Bir süre sonra lavabodan çıktığında yemekler gelmişti. Yanıma gelip otururken "Ben yedireyim mi abim?" diye tatlı tatlı sorduğunda güldüm. Daha kendi yemeğini zor yiyordu ama bana yemek yedirmek istiyordu. Aslında şuan bir kolum ve bir bacağım sarılı olmasaydı ve dikişlerim olmasaydı gıdıklayarak öperdim ama yapacak bir şey yoktu.. "Yok meleğim, ben yerim." dedim. 

Yarım saat sonra yemekler bitmişti. Hatta  bir hanımefendi  gelip almıştı bile. Birden bana dönerek "Abii bir şey soracağım?" diye sorunca ona döndüm. "Efendim meleğim?" diye şaşkınlıkla cevap verdim.
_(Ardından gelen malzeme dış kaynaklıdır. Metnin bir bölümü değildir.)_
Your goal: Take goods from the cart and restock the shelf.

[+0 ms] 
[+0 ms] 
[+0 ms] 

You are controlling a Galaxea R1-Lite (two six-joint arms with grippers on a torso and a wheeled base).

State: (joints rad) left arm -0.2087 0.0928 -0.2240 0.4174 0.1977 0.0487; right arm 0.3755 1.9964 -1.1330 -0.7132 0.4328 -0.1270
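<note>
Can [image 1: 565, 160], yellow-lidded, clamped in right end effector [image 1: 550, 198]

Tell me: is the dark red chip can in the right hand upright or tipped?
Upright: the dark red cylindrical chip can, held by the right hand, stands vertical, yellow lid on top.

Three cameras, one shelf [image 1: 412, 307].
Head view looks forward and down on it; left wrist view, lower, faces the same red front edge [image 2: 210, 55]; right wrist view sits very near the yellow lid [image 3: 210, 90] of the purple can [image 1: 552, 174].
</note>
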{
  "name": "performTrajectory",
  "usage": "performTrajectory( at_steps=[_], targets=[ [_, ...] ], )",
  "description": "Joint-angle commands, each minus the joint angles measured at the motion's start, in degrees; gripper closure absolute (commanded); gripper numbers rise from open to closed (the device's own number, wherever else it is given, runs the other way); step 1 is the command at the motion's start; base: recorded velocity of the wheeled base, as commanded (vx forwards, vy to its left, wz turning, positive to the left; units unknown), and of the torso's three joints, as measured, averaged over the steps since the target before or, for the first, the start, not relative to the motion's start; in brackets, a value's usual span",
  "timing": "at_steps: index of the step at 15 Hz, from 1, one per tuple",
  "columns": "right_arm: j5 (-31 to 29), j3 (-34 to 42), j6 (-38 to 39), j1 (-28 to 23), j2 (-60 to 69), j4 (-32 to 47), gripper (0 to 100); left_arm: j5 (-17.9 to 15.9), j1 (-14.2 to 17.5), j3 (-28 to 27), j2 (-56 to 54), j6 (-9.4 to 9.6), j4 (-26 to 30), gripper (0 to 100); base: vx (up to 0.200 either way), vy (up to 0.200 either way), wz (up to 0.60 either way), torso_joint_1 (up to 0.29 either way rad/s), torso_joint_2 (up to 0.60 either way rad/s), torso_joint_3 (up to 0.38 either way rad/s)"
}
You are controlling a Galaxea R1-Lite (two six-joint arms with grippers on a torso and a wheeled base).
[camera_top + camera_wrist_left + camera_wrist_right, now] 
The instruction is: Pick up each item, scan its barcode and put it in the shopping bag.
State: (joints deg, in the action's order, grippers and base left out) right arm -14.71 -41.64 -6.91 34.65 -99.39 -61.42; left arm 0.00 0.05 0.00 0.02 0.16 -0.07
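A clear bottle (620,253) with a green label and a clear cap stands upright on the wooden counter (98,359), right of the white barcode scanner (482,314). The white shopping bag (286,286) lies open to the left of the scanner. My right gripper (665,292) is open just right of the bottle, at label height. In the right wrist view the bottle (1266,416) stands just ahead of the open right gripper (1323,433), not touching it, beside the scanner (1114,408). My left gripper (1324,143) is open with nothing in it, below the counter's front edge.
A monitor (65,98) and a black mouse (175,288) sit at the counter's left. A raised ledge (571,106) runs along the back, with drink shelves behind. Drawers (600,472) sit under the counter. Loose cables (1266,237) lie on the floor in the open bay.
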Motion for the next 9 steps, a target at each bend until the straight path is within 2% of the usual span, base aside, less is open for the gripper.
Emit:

"Abii Umay abla ile senin aranda bir şey mi var?" dediği zaman kaşlarım çatılarak Reyhan'a baktım. "Abim saçmalama, Sadece ufak bir mevzu var ki sen biliyorsun.." dediğinde kahkaha atmaya başladı. "Abii, Umay ablanın üstüne fazla gelme ama ya ben çok sevdim onu.." dediği zaman "bak sennn!" deyip boynunu öperken kıkırdıyordu.

UMAY'DAN..

Şuan odada bulunan herkes kahvaltı etmişti. Bugün burada olan son günüm hele şükür. Yani eve geçeceğim hala görevime dönemiyorum ne yazık ki. Tam Efsun ile eve gidecektik ki aklıma gelen şey ile Efsun'a döndüm. "Efsun! senin bugün okulun var! benim yanımda ne işin var senin! hemen hastaneden çıkıyorsun ve okula gidiyorsun geç kalmaman için yarım saatin var!!" diye bağırdığımda gözleri yuvalarından çıkacakmış gibi açıldı.

" Nee?! abla iyi misin sen?! okul iki saat uzağımda benim ve ayrıca taksiyle gidersem yaklaşık dört saat sürer. Off!" diye söylendiğinde " O zaman tabanlara kuvvet Efsun! şöyle düşün Suçlu biri kaçıyor ve senin onu yakalaman lazım!" dediğimde kafasını salladı. Odadaki lavaboya gidip üniformasını giyindi ama saçını açmıştı. Neden öyle dediğimi açıklamam gerekirse Efsun böyle düşünürse daha da hızlı koşardı. Yani onun bünyesi bu şekilde daha hızlı çalışıyor. Kapıdan çıkarken arkasından Ayaz da çıkmıştı. O neden çıktı hiçbir fikrim yok ama herhalde onun da dersi var.

Ben zaten üstümü giyinmiştim, tam çıkıyordum ki "Nakliyeciler mi gelecek?" Emir komutanımın sorusuyla ona doğru dönüp " Evet" dedim ve kapıdan çıktım. Hastaneden çıktığımda etrafıma bakındığımda gülmeye başladım. Efsun çoktan buradan uzaklaşmıştı. Eee kardeşimi tanıyorum sonuçta. Taksi görmemle hızla durdurdum ve adresi söyledim.